Saving for retirement ‘not given a thought’ by young women
Young women have picked up the bad habits of their parents when it comes to savings and pensions which could lead to widespread poverty amongst future generations, according to the sixth annual Scottish Widows Women and Pensions Report.
Based on a sample of more than 5,000 adults, the report uncovered a disparity between pension provision and attitudes to long-term savings amongst both older women and younger women compared to men of the same ages. A significantly larger number of women over the age of 51 are saving inadequately compared to their male counterparts.
There is widespread uncertainty amongst women about their long term financial future and their retirement income. More than half of women under the age of 50 admit that they are not preparing adequately for retirement, a rise of eight per cent on last year's survey. Currently two-thirds of pensioners living in poverty are women - the report suggests this imbalance could worsen.
Younger generations fail to save
The report shows that young women have picked up the bad habits of their parents' generation. Younger women (aged 18 - 29) have typically accumulated just over half of that achieved by young men (£4,816.50 on average compared to £7,709) and they are saving just £49 per month, compared to £111 per month for men.
Moreover, the report revealed that one in three (31%) young women without a private pension have never thought seriously about saving into one. And of those young women that do have a pension, four in ten don't know what the pension is, compared to one in four men. This may be the result of the general attitude of female savers to pensions, with more women than men considering pensions as ‘risky' (42 per cent compared to 36 per cent). The report suggests better education on how pensions work and the range of savings products on offer is needed.
Older women
The report shows that young women have picked up the bad habits of their parents' generation. Older women are not only facing huge problems with insufficient savings but are also uncertain how they will plug the gap. Women aged 51 - 59 have accrued on average just £37,642 in retirement savings, compared to the £54,345 saved by men. Their pension provision is also much lower.
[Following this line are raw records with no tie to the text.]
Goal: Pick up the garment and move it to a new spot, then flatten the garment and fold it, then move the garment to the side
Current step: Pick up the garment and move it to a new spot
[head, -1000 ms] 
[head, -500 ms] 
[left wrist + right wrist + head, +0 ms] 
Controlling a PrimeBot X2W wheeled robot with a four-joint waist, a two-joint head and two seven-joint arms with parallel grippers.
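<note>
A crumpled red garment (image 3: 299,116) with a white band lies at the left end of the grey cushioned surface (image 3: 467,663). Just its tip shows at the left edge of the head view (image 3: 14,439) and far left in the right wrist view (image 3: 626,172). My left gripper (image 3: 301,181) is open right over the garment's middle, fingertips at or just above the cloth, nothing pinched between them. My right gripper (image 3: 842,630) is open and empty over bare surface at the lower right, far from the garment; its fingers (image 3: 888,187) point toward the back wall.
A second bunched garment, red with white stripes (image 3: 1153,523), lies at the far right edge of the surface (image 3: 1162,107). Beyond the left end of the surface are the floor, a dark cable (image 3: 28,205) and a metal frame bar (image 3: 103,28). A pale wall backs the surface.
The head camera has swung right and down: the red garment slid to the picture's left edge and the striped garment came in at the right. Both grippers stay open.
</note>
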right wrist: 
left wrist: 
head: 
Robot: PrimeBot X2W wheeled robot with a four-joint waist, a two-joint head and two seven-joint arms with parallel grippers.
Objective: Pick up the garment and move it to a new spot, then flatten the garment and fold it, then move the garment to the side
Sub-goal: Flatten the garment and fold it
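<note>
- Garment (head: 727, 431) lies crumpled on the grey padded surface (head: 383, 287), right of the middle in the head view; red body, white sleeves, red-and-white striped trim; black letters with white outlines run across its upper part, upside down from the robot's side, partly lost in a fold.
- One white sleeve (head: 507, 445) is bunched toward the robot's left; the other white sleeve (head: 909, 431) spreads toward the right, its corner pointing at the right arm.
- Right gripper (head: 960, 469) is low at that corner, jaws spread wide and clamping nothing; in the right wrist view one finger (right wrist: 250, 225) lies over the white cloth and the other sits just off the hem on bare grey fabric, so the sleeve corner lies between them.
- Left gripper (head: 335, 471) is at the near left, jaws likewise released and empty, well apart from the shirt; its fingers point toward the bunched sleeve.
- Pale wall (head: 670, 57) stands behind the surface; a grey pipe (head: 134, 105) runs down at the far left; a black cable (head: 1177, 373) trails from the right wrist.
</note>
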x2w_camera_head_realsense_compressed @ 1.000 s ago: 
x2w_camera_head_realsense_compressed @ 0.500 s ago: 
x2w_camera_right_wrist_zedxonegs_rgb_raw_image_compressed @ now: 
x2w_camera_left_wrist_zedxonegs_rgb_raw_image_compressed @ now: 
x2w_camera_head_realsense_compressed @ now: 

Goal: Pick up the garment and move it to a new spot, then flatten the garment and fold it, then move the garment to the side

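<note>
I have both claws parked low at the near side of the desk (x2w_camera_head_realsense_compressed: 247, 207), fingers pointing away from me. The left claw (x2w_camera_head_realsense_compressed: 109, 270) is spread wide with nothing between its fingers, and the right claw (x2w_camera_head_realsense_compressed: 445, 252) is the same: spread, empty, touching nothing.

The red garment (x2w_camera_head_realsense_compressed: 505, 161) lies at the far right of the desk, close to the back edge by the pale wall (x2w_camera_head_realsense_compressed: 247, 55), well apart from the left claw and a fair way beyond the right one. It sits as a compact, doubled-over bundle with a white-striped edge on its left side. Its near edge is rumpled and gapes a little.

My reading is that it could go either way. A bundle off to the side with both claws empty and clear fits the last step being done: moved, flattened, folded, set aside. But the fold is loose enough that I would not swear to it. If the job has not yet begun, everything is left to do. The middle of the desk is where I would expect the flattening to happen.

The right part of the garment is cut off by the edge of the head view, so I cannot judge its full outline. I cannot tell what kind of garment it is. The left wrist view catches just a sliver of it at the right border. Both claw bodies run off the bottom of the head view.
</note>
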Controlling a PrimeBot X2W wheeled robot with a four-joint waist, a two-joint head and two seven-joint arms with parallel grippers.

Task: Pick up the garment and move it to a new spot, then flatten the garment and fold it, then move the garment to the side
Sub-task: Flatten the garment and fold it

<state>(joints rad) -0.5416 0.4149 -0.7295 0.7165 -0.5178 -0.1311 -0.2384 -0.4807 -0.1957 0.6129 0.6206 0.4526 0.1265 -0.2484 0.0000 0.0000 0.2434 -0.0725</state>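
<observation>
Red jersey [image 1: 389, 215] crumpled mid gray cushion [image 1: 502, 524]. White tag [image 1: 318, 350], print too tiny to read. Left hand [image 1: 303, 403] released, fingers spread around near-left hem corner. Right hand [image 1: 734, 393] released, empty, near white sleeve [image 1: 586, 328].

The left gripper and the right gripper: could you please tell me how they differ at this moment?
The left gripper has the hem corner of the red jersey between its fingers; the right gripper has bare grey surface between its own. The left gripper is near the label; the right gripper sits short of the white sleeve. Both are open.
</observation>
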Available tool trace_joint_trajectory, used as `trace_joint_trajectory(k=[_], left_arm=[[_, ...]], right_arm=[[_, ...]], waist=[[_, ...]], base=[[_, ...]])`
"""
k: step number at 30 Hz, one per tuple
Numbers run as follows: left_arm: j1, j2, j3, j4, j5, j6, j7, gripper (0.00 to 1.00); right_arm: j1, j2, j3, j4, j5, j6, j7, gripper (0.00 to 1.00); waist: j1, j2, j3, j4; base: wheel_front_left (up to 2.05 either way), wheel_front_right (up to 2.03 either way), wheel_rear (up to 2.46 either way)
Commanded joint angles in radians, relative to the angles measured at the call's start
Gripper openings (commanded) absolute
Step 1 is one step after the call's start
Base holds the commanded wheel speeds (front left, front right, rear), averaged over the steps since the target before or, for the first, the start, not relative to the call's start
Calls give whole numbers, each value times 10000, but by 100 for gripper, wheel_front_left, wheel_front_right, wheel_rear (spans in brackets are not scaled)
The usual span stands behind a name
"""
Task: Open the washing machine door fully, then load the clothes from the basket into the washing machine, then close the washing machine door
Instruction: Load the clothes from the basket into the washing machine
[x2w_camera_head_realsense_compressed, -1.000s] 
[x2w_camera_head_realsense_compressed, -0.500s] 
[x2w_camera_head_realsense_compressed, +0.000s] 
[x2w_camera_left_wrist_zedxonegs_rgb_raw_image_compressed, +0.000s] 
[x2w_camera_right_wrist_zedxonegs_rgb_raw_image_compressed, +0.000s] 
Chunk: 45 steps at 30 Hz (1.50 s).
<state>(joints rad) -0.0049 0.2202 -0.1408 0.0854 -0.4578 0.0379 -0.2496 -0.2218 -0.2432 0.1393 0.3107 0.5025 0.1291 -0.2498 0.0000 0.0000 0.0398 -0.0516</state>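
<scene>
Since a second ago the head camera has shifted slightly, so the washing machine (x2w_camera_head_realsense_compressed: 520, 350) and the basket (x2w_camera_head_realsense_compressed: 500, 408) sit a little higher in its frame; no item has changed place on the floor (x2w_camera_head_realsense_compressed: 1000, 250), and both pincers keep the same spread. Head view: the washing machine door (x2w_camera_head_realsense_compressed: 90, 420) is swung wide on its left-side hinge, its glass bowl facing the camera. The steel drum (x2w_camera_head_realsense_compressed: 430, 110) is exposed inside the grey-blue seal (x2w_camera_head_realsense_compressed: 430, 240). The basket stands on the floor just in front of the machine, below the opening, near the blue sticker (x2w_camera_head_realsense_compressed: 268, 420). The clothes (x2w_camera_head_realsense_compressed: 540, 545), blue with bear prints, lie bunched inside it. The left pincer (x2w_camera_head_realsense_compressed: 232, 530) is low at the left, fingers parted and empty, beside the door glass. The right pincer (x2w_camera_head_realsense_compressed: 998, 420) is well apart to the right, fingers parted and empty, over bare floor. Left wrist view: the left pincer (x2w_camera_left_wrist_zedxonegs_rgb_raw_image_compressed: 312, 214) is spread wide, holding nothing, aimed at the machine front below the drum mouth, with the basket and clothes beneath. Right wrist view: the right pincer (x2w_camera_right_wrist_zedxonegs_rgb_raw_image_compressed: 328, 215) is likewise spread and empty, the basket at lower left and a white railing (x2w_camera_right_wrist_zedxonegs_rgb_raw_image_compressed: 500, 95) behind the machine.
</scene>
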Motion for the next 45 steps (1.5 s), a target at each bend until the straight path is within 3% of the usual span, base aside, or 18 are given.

Furthermore, whilst almost half of older men (48 per cent) say the recession has had no impact on their ability to save, only 38 per cent of older women say it has not affected them. This may in part be due to the sizeable fall in the number of women aged 51 - 59 in full time work in the last 12 months - down from 41 per cent to 33 per cent. As a result over 42% of older women say they are pessimistic or very pessimistic about their retirement compared to 32% for men of the same age. More positively, women aged 50-59 appear to be making a real effort to reduce their debts, with a fall of over 20% in the last year, although the average owed is still almost £8,500.
Ian Naismith, Head of Pensions Market Development, Scottish Widows, said: "The findings relating to this year's report paint a worrying picture. Women are saving less than they were a year ago and younger women are saving the least, which is especially worrying as savers tend to stick to habits developed when they are young. In previous years we have seen younger women becoming more financially independent, but as that group moves into their 30s it appears that those coming behind are not continuing the good work. Attitudes need to change and the major disparity between male and female saving habits needs to be resolved or even more women will face poverty in their old age."
"We've found that three in five women under the age of 30 say they have a pension arrangement, two in five of these don't know what it is and only one in nine say they have an individual personal or stakeholder pension. We should place special attention on younger women to ensure they have the best chance of decreasing their burgeoning retirement savings gap. We believe that auto enrolment, coupled with better pension and long-term savings education, are the key elements to improving retirement provision in the UK.
"Indeed, a measure of the success of auto-enrolment reforms should be the extent to which they encourage savings among young women. Whilst everyone generally accepts they will have to work for longer and retire later, they cannot hide behind this if the right saving plans are not there in the first place."